* **Work instructions**: Please give back the listing below word for word, without the images.

* **Source material**:

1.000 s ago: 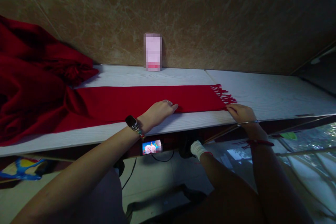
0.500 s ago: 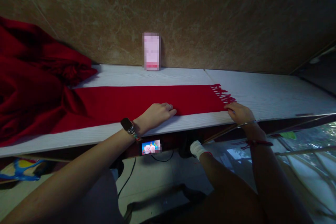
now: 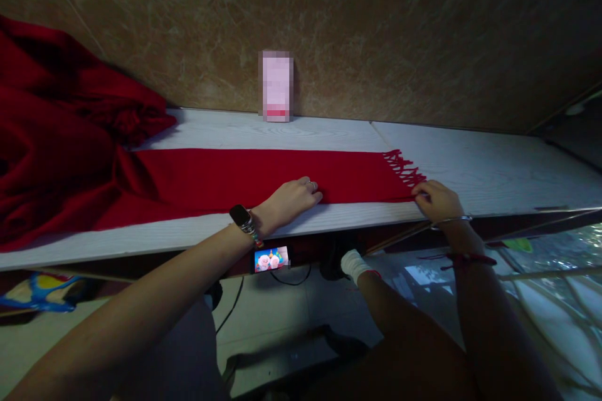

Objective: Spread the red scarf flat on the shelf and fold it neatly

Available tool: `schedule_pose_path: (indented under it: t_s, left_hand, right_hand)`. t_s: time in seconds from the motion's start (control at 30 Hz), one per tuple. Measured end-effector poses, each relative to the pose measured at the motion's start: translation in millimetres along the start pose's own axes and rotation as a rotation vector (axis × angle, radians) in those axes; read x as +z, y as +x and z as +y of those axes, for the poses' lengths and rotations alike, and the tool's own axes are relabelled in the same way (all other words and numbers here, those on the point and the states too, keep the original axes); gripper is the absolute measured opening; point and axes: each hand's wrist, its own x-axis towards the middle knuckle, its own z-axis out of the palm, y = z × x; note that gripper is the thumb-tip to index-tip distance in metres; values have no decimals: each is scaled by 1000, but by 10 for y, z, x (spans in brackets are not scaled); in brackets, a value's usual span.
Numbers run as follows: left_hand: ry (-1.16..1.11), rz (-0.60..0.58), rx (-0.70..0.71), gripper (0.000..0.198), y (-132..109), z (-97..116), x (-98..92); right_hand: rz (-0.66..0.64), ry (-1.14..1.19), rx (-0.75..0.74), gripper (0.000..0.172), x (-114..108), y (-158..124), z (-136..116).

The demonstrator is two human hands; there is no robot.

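Observation:
A red scarf [image 3: 226, 175] lies stretched lengthwise along a white wood-grain counter, its knotted fringe [image 3: 405, 169] at the right end. On the scarf's near edge, around its middle, rests my left hand [image 3: 294, 197], wearing a ring and a watch; its fingers lie bent over the cloth and the thumb is mostly hidden. At the near right corner, beside the fringe, my right hand [image 3: 437, 199] is closed in a pinch on the scarf. Toward the left the strip runs into a bunched heap of red cloth [image 3: 51, 138].
A phone-like upright panel [image 3: 277, 86], blurred out, leans against the brown marbled wall [image 3: 376, 31]. The white counter [image 3: 508, 169] continues to the right. Below its front edge are a small lit screen [image 3: 271, 259], a cable and a blue-and-yellow item [image 3: 42, 291].
Both hands have shifted slightly to the right along with the scarf's fringed end. The view has also moved a little. The right hand keeps its pinch at the corner.

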Motion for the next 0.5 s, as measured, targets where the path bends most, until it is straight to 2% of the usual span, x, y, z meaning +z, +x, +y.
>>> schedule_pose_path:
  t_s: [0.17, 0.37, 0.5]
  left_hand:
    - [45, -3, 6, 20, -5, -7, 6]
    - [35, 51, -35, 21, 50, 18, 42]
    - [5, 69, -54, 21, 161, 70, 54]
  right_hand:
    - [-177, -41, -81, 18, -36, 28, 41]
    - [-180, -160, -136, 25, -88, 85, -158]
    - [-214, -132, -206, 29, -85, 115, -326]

* **Task answer**:
1.000 s ago: 
0.500 s ago: 
now: 

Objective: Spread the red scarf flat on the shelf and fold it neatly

Available tool: `schedule_pose_path: (indented under it: t_s, left_hand, right_hand)`. t_s: time in seconds from the motion's start (control at 30 Hz), one per tuple. Measured end-effector poses, each relative to the pose measured at the motion's start: translation in millimetres along the start pose's own axes and rotation as a rotation vector (axis × angle, radians) in those axes; read x as +z, y as +x and z as +y of those axes, for the poses' lengths and rotations alike, and the tool's own axes are relabelled in the same way (all other words and numbers here, those on the point and the states too, keep the original axes); gripper is the absolute measured opening; point and axes: each hand's wrist, its own x-axis towards the middle knuckle, its own z-axis out of the palm, y = z × x; note that gripper is the thumb-tip to index-tip distance in metres; values have no decimals: each is scaled by 1000, but by 10 for y, z, x (spans in brackets are not scaled); in brackets, a value's usual span.
Numbers run as follows: left_hand: ry (-1.16..1.11), rz (-0.60..0.58), rx (-0.70..0.71), gripper (0.000..0.198), y (-132..109), z (-97..116), x (-98..92); right_hand: rz (-0.66..0.64), ry (-1.14..1.19), rx (-0.75..0.74), gripper (0.000..0.172), x (-114..108), y (-158..124), z (-136..116).

The demonstrator is two human hands; there is no robot.

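Observation:
A red scarf [image 3: 226, 175] lies stretched lengthwise along a white wood-grain counter, its knotted fringe [image 3: 405, 169] at the right end. On the scarf's near edge, around its middle, rests my left hand [image 3: 294, 197], wearing a ring and a watch; its fingers lie bent over the cloth and the thumb is mostly hidden. At the near right corner, beside the fringe, my right hand [image 3: 437, 199] is closed in a pinch on the scarf. Toward the left the strip runs into a bunched heap of red cloth [image 3: 51, 138].
A phone-like upright panel [image 3: 277, 86], blurred out, leans against the brown marbled wall [image 3: 376, 31]. The white counter [image 3: 508, 169] continues to the right. Below its front edge are a small lit screen [image 3: 271, 259], a cable and a blue-and-yellow item [image 3: 42, 291].
Both hands have shifted slightly to the right along with the scarf's fringed end. The view has also moved a little. The right hand keeps its pinch at the corner.
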
Motion for the next 0.5 s, as measured, targets where the path bends most, until it is straight to 2% of the usual span, x, y, z meaning +z, +x, +y.
>>> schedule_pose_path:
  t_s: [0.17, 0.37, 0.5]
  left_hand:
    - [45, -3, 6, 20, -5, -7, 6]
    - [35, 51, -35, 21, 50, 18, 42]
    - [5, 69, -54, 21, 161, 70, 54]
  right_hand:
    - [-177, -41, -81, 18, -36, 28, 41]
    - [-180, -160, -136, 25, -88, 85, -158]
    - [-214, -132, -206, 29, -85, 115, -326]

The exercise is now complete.